• **THE PROBLEM**
Please give back only the lines below from the one containing "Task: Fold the" to the one containing "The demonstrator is", each repeated word for word, both ends included.

• **SOURCE DATA**
• • •
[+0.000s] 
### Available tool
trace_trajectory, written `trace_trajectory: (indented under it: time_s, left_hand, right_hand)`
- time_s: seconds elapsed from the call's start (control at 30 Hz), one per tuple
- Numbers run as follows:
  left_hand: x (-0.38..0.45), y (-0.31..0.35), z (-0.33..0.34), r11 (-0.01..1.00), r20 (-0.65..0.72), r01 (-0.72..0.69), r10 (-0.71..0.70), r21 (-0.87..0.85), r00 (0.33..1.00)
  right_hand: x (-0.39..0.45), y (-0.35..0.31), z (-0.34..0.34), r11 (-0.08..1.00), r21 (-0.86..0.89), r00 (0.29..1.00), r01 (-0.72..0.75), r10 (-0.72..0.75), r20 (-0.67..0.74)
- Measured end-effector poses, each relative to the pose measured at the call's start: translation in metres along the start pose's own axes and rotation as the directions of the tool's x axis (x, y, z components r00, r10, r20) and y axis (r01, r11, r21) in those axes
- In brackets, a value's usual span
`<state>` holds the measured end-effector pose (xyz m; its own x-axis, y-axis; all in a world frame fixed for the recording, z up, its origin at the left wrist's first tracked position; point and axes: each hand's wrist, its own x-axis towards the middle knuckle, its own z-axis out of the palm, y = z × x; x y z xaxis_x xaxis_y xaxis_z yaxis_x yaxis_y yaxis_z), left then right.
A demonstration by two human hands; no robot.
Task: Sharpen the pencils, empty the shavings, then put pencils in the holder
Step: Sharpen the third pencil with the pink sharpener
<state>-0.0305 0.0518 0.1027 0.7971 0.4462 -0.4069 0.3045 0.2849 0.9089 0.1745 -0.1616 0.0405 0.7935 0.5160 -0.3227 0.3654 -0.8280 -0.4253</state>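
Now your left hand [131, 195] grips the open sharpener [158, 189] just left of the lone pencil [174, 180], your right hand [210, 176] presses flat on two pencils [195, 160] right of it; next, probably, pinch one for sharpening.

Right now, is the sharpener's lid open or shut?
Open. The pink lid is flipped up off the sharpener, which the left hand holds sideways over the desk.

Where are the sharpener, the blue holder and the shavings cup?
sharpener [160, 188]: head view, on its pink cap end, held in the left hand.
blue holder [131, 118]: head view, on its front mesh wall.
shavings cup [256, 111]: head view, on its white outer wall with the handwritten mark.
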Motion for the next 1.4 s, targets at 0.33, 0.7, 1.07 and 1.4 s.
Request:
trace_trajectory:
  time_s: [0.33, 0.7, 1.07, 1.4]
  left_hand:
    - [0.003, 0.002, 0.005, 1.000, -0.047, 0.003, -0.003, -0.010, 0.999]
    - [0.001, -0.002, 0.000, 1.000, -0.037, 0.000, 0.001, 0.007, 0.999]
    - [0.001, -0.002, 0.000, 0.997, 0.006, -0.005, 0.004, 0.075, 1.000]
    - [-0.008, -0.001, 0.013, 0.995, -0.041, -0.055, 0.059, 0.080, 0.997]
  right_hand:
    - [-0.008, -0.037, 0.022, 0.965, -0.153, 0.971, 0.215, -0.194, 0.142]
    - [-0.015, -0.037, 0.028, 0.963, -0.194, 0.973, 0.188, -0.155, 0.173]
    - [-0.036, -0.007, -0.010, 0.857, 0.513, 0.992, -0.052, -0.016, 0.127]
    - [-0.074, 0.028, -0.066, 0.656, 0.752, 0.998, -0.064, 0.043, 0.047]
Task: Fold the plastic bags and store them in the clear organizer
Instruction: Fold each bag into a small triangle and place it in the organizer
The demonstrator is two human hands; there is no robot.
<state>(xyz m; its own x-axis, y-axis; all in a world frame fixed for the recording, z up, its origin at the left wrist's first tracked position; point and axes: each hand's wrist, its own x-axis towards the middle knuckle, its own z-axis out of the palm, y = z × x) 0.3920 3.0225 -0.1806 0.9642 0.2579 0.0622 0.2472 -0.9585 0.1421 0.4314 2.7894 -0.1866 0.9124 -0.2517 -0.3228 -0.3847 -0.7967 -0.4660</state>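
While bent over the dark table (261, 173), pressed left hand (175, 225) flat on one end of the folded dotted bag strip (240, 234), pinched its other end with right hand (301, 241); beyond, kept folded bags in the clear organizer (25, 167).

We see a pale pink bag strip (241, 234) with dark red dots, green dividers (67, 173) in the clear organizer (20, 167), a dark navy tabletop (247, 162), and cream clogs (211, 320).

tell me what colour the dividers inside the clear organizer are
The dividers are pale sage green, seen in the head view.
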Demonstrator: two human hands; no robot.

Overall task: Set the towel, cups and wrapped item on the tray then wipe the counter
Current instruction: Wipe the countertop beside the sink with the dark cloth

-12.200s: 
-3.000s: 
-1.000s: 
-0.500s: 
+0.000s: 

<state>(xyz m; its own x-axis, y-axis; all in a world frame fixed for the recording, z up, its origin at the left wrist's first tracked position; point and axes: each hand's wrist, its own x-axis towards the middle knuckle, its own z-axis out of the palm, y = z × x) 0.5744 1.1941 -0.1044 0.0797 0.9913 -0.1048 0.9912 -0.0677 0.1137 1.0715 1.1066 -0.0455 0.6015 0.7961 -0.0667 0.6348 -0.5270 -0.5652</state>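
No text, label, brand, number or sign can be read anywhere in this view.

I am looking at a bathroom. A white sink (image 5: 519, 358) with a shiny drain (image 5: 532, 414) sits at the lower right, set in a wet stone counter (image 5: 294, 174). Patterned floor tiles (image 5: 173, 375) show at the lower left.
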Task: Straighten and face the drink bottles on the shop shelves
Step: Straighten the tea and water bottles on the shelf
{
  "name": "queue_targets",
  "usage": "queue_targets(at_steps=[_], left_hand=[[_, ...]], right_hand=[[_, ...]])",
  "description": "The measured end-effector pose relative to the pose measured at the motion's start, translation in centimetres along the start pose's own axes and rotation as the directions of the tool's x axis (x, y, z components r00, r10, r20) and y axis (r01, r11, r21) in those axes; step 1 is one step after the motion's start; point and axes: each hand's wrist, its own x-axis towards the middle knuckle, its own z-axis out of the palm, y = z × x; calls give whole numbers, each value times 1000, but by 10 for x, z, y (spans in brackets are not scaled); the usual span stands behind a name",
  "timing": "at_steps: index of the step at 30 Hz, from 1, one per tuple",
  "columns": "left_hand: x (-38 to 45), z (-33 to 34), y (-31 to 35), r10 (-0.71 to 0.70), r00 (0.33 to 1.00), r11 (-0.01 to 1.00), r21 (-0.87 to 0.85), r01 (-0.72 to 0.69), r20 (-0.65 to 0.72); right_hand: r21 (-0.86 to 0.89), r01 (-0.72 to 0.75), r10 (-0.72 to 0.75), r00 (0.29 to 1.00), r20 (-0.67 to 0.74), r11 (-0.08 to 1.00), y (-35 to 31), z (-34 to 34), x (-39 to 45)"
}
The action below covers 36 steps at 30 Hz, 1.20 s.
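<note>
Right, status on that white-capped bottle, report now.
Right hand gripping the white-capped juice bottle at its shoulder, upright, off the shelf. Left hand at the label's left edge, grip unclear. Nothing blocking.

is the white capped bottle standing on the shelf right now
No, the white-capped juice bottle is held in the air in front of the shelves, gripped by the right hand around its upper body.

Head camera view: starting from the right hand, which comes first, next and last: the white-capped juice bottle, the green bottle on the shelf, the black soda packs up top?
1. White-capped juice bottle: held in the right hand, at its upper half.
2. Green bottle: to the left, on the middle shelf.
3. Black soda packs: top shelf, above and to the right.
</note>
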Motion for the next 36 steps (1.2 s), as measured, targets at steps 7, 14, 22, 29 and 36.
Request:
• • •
• **PROBLEM SOLUTION**
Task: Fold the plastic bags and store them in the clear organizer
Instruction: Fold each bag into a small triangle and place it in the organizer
The demonstrator is two human hands; there is no robot.

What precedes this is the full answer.